[Stored dataset items]
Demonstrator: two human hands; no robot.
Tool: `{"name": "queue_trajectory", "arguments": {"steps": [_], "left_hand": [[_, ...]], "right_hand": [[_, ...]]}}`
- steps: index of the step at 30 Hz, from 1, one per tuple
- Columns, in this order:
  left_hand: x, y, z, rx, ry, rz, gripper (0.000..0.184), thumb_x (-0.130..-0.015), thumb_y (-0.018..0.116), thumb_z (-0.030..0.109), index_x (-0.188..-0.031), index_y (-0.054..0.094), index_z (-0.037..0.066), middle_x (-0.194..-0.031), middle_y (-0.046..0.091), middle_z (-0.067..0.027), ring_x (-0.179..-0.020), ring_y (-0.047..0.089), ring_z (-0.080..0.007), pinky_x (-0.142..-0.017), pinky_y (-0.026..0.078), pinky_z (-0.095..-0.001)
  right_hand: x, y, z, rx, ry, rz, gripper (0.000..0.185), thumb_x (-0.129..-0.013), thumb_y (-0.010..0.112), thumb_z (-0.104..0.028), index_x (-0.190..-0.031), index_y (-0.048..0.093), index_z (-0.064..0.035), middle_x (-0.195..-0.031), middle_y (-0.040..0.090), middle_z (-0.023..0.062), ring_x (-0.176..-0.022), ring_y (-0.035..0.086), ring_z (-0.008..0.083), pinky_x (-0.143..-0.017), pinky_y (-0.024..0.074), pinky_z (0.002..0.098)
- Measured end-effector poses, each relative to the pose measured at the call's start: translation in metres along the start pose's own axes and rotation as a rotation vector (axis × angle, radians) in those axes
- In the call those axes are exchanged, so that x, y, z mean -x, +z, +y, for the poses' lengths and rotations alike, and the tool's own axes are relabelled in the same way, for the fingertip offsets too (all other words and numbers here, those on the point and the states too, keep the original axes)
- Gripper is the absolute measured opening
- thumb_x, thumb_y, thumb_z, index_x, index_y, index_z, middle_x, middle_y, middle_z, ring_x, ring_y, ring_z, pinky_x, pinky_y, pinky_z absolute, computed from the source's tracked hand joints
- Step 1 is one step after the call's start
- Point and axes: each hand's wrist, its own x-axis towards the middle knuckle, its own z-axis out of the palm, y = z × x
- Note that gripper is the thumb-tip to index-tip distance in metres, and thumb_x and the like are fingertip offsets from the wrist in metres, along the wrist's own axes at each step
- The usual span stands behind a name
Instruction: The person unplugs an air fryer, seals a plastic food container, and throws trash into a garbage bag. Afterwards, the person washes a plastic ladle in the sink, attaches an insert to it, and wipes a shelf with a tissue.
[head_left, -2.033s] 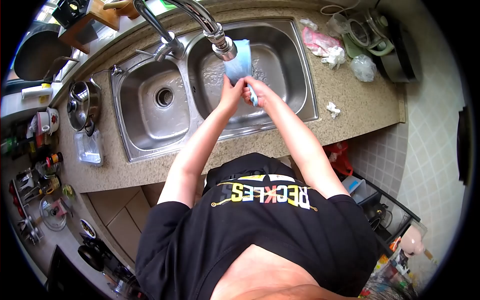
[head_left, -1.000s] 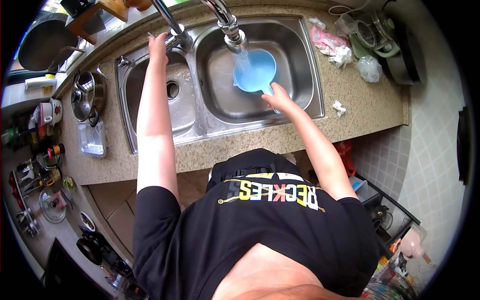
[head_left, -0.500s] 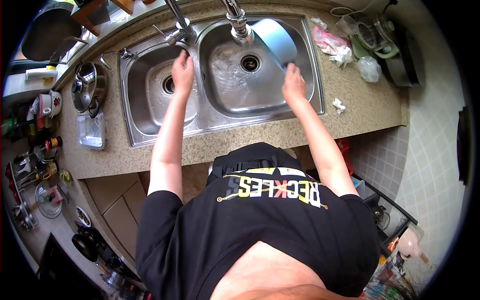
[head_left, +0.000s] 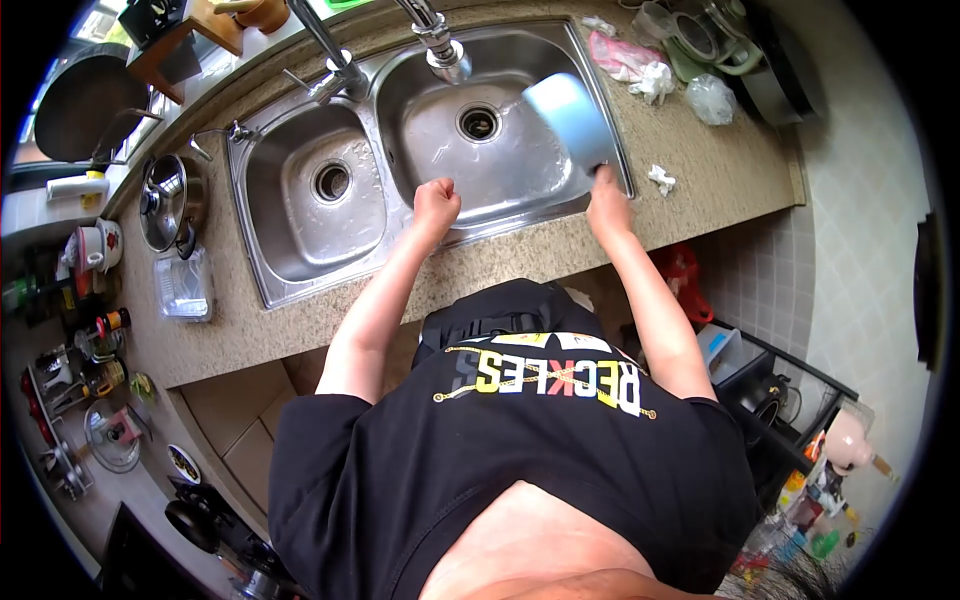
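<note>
My right hand [head_left: 608,210] grips a light blue pan [head_left: 570,115] by its dark handle end. The pan is tilted over the right side of the large sink basin [head_left: 520,190], and its inside is turned from view. My left hand [head_left: 437,203] is closed in a loose fist near the front rim of the sink, by the divider, with nothing visible in it. Two chrome faucets, the left one [head_left: 345,75] and the right one [head_left: 448,60], stand behind the basins. Wet streaks show on the basin floor near the drain [head_left: 478,122].
The smaller basin [head_left: 290,240] lies to the left. A glass-lidded pot [head_left: 175,205] and a clear plastic box [head_left: 185,287] stand on the left counter. Crumpled tissue [head_left: 661,180], a plastic bag [head_left: 711,98] and stacked containers lie on the right. An open drawer [head_left: 790,400] juts out below.
My left hand has moved from by the left faucet toward the front rim and closed. My right hand has brought the pan away from the right faucet, closer to me.
</note>
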Motion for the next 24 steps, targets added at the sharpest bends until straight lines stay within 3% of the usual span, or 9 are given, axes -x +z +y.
{"name": "queue_trajectory", "arguments": {"steps": [5, 7, 8, 11, 14, 18, 20, 22, 24], "left_hand": [[0.002, 0.001, -0.002, -0.124, 0.026, -0.100, 0.005, -0.064, 0.053, 0.000, -0.068, 0.052, 0.002, -0.071, 0.056, -0.0203, -0.071, 0.054, -0.0381, -0.063, 0.043, -0.0418], [0.003, 0.003, -0.006, -0.215, 0.145, -0.068, 0.031, -0.067, 0.055, 0.001, -0.097, 0.057, 0.008, -0.101, 0.056, -0.0192, -0.094, 0.052, -0.0365, -0.081, 0.043, -0.0392], [0.006, 0.010, -0.005, -0.211, 0.159, -0.081, 0.031, -0.067, 0.055, 0.001, -0.097, 0.057, 0.008, -0.101, 0.056, -0.0192, -0.094, 0.052, -0.0365, -0.081, 0.043, -0.0392], [0.019, 0.003, 0.018, -0.408, 0.120, -0.278, 0.069, -0.077, 0.057, 0.010, -0.138, 0.027, 0.022, -0.141, 0.019, -0.0206, -0.126, 0.021, -0.0453, -0.103, 0.021, -0.0524], [0.033, 0.004, 0.033, -0.493, 0.190, -0.011, 0.066, -0.078, 0.059, 0.016, -0.137, 0.029, 0.021, -0.143, 0.016, -0.0202, -0.127, 0.018, -0.0463, -0.102, 0.018, -0.0583], [0.034, 0.014, 0.015, -0.551, 0.159, -0.320, 0.055, -0.084, 0.053, 0.033, -0.134, 0.035, 0.022, -0.139, 0.027, -0.0203, -0.127, 0.022, -0.0449, -0.101, 0.018, -0.0589], [0.037, 0.007, 0.035, -0.608, 0.178, 0.009, 0.049, -0.085, 0.051, 0.037, -0.130, 0.042, 0.021, -0.137, 0.033, -0.0183, -0.128, 0.026, -0.0389, -0.101, 0.019, -0.0581], [0.046, 0.005, 0.055, -0.724, 0.252, -0.199, 0.049, -0.084, 0.053, 0.036, -0.130, 0.042, 0.022, -0.136, 0.034, -0.0188, -0.125, 0.029, -0.0403, -0.099, 0.022, -0.0585], [0.034, 0.016, 0.010, -0.683, 0.349, -0.140, 0.052, -0.082, 0.054, 0.035, -0.130, 0.041, 0.020, -0.135, 0.037, -0.0169, -0.123, 0.031, -0.0407, -0.099, 0.025, -0.0551]], "right_hand": [[0.008, 0.001, 0.007, 0.022, -0.078, 0.126, 0.032, -0.077, 0.045, 0.002, -0.107, 0.036, -0.0039, -0.102, 0.051, 0.0216, -0.079, 0.059, 0.0394, -0.065, 0.0482, 0.0478], [0.008, -0.003, 0.004, 0.030, -0.061, 0.070, 0.030, -0.078, 0.044, 0.001, -0.107, 0.037, -0.0040, -0.100, 0.052, 0.0210, -0.078, 0.059, 0.0391, -0.064, 0.0484, 0.0474], [0.009, -0.005, 0.007, 0.034, -0.060, 0.006, 0.029, -0.078, 0.044, 0.001, -0.106, 0.038, -0.0041, -0.099, 0.053, 0.0205, -0.077, 0.059, 0.0388, -0.064, 0.0486, 0.0470], [0.012, -0.003, 0.015, 0.116, -0.253, 0.055, 0.023, -0.080, 0.042, -0.001, -0.103, 0.040, -0.0056, -0.098, 0.054, 0.0184, -0.077, 0.060, 0.0366, -0.063, 0.0489, 0.0455], [0.013, -0.003, 0.017, 0.098, -0.233, 0.101, 0.023, -0.080, 0.043, -0.002, -0.103, 0.041, -0.0064, -0.096, 0.054, 0.0171, -0.074, 0.061, 0.0357, -0.061, 0.0493, 0.0446], [0.026, -0.004, 0.026, 0.098, -0.374, 0.144, 0.019, -0.081, 0.044, -0.005, -0.100, 0.043, -0.0062, -0.090, 0.056, 0.0163, -0.067, 0.062, 0.0351, -0.055, 0.0503, 0.0436], [0.032, 0.001, 0.026, 0.001, -0.225, 0.187, 0.020, -0.081, 0.043, -0.005, -0.101, 0.045, -0.0065, -0.091, 0.057, 0.0162, -0.069, 0.062, 0.0343, -0.054, 0.0500, 0.0428], [0.038, 0.006, 0.036, -0.109, -0.210, 0.051, 0.018, -0.084, 0.041, -0.011, -0.100, 0.048, -0.0071, -0.089, 0.059, 0.0172, -0.075, 0.060, 0.0359, -0.061, 0.0487, 0.0447], [0.059, -0.013, 0.039, -0.113, -0.234, 0.111, 0.016, -0.084, 0.040, -0.014, -0.092, 0.051, -0.0057, -0.089, 0.060, 0.0190, -0.079, 0.060, 0.0367, -0.066, 0.0474, 0.0464]]}}
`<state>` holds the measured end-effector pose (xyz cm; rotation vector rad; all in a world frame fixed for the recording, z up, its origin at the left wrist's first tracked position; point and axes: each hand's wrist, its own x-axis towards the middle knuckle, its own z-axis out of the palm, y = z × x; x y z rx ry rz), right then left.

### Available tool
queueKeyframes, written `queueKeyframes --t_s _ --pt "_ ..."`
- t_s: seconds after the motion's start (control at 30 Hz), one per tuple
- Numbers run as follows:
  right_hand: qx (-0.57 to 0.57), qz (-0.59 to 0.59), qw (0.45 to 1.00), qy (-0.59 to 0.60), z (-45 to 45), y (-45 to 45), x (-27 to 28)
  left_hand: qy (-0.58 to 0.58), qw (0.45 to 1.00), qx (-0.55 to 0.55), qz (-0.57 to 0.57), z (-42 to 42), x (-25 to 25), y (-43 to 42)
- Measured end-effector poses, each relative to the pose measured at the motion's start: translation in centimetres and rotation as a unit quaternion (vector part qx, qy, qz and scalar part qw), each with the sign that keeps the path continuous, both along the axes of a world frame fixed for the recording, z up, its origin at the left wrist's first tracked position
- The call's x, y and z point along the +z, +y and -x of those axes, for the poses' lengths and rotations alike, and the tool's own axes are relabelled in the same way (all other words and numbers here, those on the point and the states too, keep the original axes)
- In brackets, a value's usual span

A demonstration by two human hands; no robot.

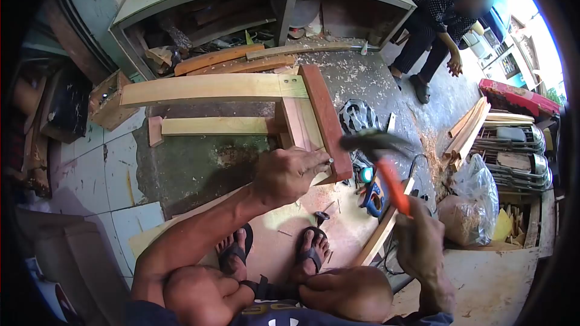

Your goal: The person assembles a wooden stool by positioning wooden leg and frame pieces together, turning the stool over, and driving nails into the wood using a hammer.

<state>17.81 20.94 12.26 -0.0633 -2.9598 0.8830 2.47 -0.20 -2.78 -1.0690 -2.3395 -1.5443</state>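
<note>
Slanting upward, the blurred hammer [393, 184] seemingly faces left.

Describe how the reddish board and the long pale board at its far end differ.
The reddish board is darker than the pale board. The reddish board runs down the view; the pale board runs across. The left hand holds a nail at the reddish board's near end, away from the pale board. Both are wooden.
</note>
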Motion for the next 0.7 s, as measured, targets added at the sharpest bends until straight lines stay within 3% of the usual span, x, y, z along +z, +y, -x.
queueKeyframes --t_s 0.1,0.13,0.17,0.3,0.37,0.43,0.47,0.5,0.53,0.6,0.63,0.67,0.7 --pt "-0.081 0.235 0.963 0.105 -2.8 1.5 -2.0 0.006 1.0 -0.003 -0.027 -0.4 -0.3 0.2" --pt "-0.004 0.06 0.998 0.012 -1.5 1.2 -1.8 0.016 0.999 -0.016 -0.045 0.0 0.1 0.1" --pt "0.073 -0.123 0.986 -0.08 -0.7 0.8 -1.5 0.02 0.999 -0.013 -0.048 -0.1 0.4 0.1" --pt "0.0 0.019 0.997 -0.071 -0.7 0.3 -0.7 -0.008 1.0 -0.01 0.008 0.1 0.6 -0.6" --pt "-0.002 0.028 0.999 -0.023 -0.9 0.0 -0.4 -0.053 0.995 -0.051 0.063 -0.3 0.8 -1.6" --pt "-0.013 0.005 0.999 -0.036 -0.3 -0.2 1.8 0.01 0.998 -0.045 0.052 -1.5 1.3 -4.0" --pt "0.003 -0.046 0.998 0.051 -1.5 1.5 1.7 0.01 0.982 0.012 0.186 -2.7 1.9 -5.3" --pt "-0.127 0.17 0.968 0.131 -2.0 1.8 2.1 0.006 0.945 0.068 0.319 -3.3 2.6 -6.3" --pt "-0.108 0.306 0.931 0.164 -2.5 2.5 2.6 -0.12 0.915 0.037 0.384 -3.5 3.2 -6.6" --pt "-0.052 0.567 0.791 0.225 -3.4 4.0 3.7 -0.179 0.894 0.001 0.41 -2.6 3.9 -6.1" --pt "-0.026 0.446 0.876 0.183 -2.8 2.9 1.5 -0.22 0.875 -0.036 0.429 -2.3 4.0 -5.9" --pt "0.006 0.311 0.938 0.153 -2.1 1.7 -0.7 -0.187 0.899 -0.039 0.394 -2.2 3.8 -6.0" --pt "-0.026 0.14 0.989 0.047 -1.4 0.8 -1.3 -0.186 0.901 -0.034 0.39 -2.2 3.8 -5.9"
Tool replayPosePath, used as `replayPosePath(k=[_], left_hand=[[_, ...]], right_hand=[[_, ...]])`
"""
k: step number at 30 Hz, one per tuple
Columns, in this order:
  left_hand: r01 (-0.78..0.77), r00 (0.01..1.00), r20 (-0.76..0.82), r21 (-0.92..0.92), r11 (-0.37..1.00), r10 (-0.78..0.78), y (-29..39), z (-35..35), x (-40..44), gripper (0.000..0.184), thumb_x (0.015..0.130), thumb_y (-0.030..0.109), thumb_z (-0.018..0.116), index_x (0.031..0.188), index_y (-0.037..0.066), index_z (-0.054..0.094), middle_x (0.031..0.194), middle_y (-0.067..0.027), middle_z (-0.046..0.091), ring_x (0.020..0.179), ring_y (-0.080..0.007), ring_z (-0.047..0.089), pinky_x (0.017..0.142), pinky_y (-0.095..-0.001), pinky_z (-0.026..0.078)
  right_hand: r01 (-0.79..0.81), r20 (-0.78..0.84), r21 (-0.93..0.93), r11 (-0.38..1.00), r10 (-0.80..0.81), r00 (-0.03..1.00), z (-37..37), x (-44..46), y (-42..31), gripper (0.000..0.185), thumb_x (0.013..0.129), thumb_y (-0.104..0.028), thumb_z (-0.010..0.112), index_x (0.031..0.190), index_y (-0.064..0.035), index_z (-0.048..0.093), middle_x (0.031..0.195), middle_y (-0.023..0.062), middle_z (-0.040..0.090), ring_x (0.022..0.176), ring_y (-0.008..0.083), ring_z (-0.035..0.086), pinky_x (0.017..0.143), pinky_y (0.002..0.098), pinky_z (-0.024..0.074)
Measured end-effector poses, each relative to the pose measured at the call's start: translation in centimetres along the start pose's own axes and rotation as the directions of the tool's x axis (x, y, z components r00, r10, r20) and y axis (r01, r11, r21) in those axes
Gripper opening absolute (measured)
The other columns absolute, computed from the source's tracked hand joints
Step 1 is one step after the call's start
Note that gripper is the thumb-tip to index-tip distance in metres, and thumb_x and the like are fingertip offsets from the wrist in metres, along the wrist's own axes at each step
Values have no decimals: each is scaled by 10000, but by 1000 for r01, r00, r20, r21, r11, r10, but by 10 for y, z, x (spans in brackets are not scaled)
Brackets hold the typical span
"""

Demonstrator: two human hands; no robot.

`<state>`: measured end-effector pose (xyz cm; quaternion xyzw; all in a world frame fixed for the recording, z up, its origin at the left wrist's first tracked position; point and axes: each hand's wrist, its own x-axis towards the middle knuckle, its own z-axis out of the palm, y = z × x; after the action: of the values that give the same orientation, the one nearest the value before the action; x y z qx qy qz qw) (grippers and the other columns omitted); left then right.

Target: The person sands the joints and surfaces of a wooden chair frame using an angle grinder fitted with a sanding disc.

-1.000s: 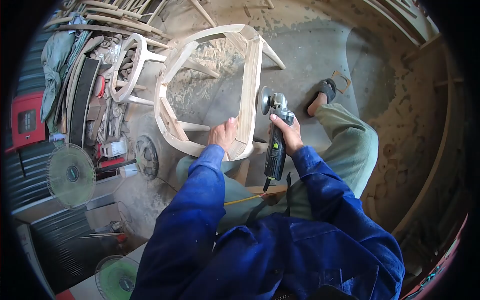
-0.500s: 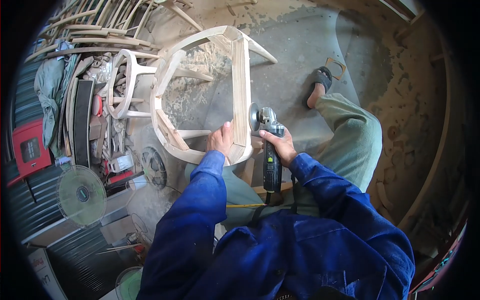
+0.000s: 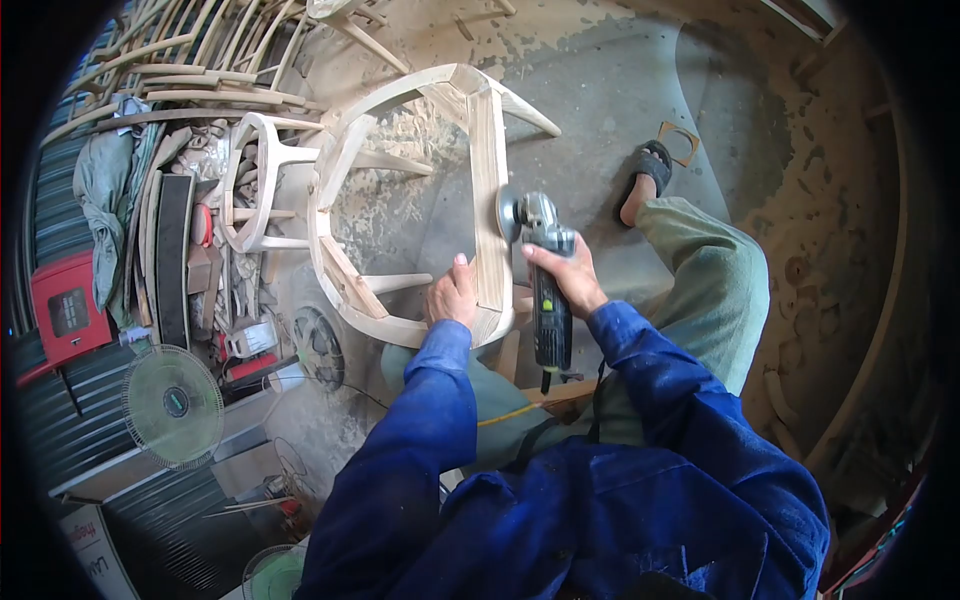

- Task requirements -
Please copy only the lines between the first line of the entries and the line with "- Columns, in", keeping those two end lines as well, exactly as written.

- Task output -
Demonstrator: two human hands; no robot.
Tool: `{"name": "queue_trajectory", "arguments": {"steps": [_], "left_hand": [[_, ...]], "right_hand": [[_, ...]]}}`
- steps: index of the step at 30 Hz, from 1, one per tuple
- Columns, in this order:

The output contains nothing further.